Assigned task: Below are some lines of data. Return all of them as they are.

Supplied data:

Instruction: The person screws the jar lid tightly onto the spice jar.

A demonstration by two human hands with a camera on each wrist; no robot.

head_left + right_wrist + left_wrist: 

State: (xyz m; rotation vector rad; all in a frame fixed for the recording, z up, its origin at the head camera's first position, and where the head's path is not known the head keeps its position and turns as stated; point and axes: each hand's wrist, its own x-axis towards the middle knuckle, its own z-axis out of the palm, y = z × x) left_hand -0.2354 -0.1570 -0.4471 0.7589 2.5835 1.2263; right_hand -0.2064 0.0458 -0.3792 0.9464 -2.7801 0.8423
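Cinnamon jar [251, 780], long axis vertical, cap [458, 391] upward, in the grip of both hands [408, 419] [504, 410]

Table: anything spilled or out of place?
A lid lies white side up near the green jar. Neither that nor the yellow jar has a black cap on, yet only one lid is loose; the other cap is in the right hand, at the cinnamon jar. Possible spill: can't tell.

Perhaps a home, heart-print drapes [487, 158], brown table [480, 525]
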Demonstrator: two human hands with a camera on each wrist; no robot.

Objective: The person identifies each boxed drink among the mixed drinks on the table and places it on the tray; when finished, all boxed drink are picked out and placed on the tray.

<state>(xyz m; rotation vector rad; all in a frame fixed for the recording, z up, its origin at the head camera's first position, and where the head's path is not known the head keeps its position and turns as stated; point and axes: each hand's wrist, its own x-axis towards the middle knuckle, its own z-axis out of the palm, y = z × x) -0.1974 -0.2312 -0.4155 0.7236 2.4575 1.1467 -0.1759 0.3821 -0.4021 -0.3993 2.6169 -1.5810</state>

Answer space:
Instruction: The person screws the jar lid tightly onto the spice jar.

A demonstration by two human hands with a camera on each wrist; no robot.

head_left + right_wrist + left_wrist: 

State: (xyz m; rotation vector rad; all in a frame fixed for the recording, z up, its origin at the head camera's first position, and where the head's path is not known the head keeps its position and turns as stated; point and axes: each hand's wrist, its own x-axis towards the middle knuckle, its own z-axis out of the palm, y = z × x) left_hand -0.2354 -0.1570 -0.4471 0.7589 2.5835 1.2263; right_hand -0.2064 0.0458 -0.3792 0.9464 -2.7801 0.8423
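Cinnamon jar [251, 780], long axis vertical, cap [458, 391] upward, in the grip of both hands [408, 419] [504, 410]

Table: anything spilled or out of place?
A lid lies white side up near the green jar. Neither that nor the yellow jar has a black cap on, yet only one lid is loose; the other cap is in the right hand, at the cinnamon jar. Possible spill: can't tell.

Perhaps a home, heart-print drapes [487, 158], brown table [480, 525]
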Demonstrator: two human hands with a camera on each wrist; no robot.

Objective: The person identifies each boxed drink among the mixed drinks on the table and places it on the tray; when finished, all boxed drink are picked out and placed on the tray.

<state>(xyz m; rotation vector rad; all in a frame fixed for the recording, z up, its origin at the head camera's first position, and where the head's path is not known the head keeps its position and turns as stated; point and axes: each hand's wrist, its own x-axis towards the middle knuckle, its own z-axis out of the palm, y = z × x) -0.1974 -0.2312 -0.4155 0.7236 2.4575 1.1467 -0.1759 0.3821 -0.4021 -0.3993 2.6169 -1.5810</state>

No further work remains on this exercise.